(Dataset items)
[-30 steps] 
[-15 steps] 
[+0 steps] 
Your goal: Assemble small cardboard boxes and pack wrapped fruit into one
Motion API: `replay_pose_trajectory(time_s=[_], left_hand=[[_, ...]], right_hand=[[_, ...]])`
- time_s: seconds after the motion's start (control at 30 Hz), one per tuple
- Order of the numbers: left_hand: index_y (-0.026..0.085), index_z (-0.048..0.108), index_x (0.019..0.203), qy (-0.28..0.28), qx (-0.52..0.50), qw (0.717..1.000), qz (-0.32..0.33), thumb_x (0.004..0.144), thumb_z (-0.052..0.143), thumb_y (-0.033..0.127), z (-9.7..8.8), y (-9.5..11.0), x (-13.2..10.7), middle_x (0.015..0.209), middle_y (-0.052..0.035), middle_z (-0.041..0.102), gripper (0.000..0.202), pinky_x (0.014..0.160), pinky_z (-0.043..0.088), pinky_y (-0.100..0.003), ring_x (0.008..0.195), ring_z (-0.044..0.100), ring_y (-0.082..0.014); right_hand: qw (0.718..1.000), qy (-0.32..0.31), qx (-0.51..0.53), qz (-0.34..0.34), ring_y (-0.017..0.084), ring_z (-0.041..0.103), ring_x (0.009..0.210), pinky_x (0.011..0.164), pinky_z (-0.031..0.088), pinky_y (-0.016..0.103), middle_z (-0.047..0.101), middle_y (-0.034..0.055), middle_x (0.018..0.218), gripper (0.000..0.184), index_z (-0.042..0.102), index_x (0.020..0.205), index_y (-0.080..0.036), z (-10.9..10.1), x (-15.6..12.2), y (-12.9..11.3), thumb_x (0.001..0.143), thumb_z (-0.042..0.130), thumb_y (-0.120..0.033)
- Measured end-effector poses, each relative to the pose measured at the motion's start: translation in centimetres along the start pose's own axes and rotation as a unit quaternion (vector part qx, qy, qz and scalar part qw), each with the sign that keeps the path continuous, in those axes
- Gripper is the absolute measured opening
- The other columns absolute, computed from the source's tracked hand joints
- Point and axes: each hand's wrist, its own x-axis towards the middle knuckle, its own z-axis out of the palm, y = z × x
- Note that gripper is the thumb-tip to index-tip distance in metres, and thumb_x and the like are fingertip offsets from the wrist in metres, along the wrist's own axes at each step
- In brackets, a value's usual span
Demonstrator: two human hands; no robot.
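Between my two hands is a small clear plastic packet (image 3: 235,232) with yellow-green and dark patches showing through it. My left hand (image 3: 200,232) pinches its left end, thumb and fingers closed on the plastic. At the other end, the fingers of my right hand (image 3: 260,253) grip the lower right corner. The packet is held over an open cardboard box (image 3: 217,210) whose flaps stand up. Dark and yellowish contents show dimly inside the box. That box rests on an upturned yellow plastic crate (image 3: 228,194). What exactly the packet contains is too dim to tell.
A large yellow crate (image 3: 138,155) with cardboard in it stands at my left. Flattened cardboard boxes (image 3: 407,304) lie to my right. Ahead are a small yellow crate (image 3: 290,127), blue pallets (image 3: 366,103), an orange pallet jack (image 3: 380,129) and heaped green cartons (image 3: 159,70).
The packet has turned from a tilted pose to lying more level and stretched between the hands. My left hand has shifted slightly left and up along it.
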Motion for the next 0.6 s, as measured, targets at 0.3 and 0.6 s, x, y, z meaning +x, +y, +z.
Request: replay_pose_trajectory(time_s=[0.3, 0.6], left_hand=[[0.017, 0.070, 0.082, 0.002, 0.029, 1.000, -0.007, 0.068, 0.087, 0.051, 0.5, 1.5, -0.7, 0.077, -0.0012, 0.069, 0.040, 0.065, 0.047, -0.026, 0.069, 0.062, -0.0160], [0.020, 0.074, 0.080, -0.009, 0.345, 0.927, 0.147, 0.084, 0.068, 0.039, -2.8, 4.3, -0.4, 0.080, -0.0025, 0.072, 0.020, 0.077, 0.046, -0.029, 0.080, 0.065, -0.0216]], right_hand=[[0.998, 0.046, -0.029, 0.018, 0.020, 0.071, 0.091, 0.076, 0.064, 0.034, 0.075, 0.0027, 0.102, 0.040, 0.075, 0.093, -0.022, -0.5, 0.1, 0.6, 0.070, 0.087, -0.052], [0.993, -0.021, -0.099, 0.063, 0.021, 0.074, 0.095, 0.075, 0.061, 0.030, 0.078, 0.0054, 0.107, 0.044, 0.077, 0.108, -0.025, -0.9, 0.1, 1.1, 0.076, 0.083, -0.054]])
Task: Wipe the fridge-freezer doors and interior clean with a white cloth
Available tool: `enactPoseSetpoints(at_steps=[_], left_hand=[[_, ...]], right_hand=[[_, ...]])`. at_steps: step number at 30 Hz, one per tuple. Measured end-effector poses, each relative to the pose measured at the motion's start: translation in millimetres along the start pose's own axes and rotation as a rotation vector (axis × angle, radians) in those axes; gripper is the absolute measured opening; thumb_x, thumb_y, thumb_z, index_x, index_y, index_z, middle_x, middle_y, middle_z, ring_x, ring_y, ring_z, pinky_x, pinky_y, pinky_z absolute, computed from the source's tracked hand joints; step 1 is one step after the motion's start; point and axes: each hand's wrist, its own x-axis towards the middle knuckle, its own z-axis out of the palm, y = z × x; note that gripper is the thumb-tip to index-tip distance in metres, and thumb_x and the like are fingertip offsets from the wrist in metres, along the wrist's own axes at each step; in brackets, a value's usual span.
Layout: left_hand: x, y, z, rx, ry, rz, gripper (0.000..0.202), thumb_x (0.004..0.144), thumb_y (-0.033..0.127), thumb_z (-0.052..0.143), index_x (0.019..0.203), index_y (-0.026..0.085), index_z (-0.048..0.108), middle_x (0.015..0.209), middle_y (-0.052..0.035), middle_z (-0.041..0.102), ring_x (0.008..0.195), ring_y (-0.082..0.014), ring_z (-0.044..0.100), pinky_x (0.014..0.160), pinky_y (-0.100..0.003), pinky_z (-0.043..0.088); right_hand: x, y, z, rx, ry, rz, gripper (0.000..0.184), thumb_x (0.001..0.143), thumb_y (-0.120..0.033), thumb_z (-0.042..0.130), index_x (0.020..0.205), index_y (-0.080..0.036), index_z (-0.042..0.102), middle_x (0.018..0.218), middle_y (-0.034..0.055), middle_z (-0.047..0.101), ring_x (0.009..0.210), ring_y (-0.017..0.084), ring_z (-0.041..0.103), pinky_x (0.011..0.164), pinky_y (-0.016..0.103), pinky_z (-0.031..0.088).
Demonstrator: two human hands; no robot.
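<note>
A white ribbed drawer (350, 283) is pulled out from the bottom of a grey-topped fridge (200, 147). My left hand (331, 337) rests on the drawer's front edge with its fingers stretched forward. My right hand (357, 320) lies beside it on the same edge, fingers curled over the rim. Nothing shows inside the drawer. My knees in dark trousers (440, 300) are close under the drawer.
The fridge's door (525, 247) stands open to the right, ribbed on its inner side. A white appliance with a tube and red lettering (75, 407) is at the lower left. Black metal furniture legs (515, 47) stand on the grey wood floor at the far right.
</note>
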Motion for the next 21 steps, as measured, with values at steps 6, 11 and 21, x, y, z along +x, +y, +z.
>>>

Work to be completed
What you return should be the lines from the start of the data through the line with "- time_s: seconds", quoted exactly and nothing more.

Solution for this task
[-30 steps] 
[-15 steps] 
[+0 steps] 
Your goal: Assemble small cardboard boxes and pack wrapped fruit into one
Motion API: `replay_pose_trajectory(time_s=[_], left_hand=[[_, ...]], right_hand=[[_, ...]])`
- time_s: seconds after the motion's start (control at 30 Hz), one per tuple

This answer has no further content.